過度な不安が示すサインとは
不安――一見すると軽いものに思えますが、実は深刻な障害へと発展することがあります。米国のメンタルヘルス団体によれば、毎年約4000万人が不安障害に苦しんでいます。この記事では、代表的な不安障害とその兆候を分かりやすく解説します。
主な不安障害
- パニック障害
- 強迫性障害(OCD)
- 社交不安障害(社交恐怖症)
- 外傷後ストレス障害(PTSD)
- 全般性不安障害(GAD)
不安が引き起こす具体的なサイン
1. 突然の激しい緊張感(パニック障害)
日常のシーンで不安が急に高まり、息苦しさやめまい、心拍数の増加、死への恐怖感などが現れる場合、パニック発作の可能性があります。
2. 繰り返しの儀式的行動(強迫性障害)
手を何度も洗う、電気や蛇口のオンオフを繰り返す、物をため込むといった強迫的な行動が見られ、これらは不安をコントロールしようとする無意識の試みです。

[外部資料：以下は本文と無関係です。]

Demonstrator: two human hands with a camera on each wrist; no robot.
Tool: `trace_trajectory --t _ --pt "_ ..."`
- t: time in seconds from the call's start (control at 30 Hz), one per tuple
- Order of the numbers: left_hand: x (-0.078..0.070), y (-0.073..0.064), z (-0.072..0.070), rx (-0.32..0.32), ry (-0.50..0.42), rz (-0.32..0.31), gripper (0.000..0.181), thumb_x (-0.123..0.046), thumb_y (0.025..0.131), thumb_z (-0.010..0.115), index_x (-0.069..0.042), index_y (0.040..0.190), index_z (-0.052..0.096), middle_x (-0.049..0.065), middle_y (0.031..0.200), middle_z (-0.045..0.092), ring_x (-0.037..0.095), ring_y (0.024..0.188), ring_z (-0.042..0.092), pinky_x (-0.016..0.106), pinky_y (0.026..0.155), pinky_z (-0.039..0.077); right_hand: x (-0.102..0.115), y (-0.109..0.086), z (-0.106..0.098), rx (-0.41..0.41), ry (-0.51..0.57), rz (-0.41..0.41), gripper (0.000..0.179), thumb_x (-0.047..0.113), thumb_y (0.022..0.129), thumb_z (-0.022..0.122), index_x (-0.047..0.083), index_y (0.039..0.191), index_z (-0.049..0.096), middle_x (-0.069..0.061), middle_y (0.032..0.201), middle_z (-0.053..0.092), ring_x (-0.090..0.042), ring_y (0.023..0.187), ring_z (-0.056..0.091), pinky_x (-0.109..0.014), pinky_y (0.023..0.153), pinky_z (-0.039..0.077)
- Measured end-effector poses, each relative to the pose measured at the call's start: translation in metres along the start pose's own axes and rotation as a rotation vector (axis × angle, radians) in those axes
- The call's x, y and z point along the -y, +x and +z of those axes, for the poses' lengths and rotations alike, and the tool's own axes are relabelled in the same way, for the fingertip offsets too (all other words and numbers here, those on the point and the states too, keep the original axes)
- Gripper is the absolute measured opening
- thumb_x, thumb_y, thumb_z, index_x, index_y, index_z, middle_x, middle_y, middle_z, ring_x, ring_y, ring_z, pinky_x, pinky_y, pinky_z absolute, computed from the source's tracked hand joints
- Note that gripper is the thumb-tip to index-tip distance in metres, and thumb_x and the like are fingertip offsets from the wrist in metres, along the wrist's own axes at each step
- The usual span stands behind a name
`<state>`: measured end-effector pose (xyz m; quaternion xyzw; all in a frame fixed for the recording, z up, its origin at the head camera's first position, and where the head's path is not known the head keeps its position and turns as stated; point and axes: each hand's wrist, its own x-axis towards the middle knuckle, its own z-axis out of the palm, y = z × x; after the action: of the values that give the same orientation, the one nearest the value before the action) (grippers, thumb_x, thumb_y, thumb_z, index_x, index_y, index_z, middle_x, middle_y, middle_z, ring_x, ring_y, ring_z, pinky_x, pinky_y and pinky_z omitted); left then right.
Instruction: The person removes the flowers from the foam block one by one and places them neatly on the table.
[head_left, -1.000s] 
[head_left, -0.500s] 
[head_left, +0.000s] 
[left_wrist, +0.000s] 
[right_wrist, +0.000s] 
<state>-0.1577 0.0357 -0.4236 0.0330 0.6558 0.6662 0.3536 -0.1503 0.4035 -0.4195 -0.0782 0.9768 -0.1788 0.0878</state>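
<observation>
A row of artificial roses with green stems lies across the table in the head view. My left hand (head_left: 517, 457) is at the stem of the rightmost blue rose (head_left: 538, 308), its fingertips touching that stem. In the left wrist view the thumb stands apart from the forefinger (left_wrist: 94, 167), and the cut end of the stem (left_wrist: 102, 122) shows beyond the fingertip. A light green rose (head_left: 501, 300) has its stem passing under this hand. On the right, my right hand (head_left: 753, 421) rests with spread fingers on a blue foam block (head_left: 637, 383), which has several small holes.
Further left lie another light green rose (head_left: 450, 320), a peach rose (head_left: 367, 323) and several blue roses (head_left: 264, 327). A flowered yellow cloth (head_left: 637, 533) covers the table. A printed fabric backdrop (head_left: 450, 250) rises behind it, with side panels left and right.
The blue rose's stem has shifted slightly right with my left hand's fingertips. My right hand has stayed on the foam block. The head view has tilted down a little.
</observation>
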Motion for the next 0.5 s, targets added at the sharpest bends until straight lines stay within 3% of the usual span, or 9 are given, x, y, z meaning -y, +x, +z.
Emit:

患者は孤立しやすく、周囲に過度な要求をしたり、儀式に没頭して自傷行為に至ることもあります。
3. 社会的接触の回避(社交不安障害)
人前で話すことや食事の場面など、特定の状況に対して根拠のない強い恐怖を抱き、最終的には自宅や部屋に閉じこもってしまうことがあります。
4. 悪夢やフラッシュバック(外傷後ストレス障害)
トラウマとなる出来事(戦争体験、虐待、自然災害、性的暴行など)を経験した後、夜間の悪夢や昼間のフラッシュバック、激しい怒りが頻繁に起こります。
5. 疲労感・頭痛・筋肉の緊張(全般性不安障害)
慢性的な疲労感、頭痛、吐き気、筋肉のこわばりなどは、他の病気と似ていますが、不安障害の典型的な症状でもあります。感情のコントロールが難しく、人間関係や仕事に支障をきたすことが多く、6か月以上続く場合は診断が行われます。
不安が生活に影響を及ぼすと感じたら、早めに専門家に相談することが重要です。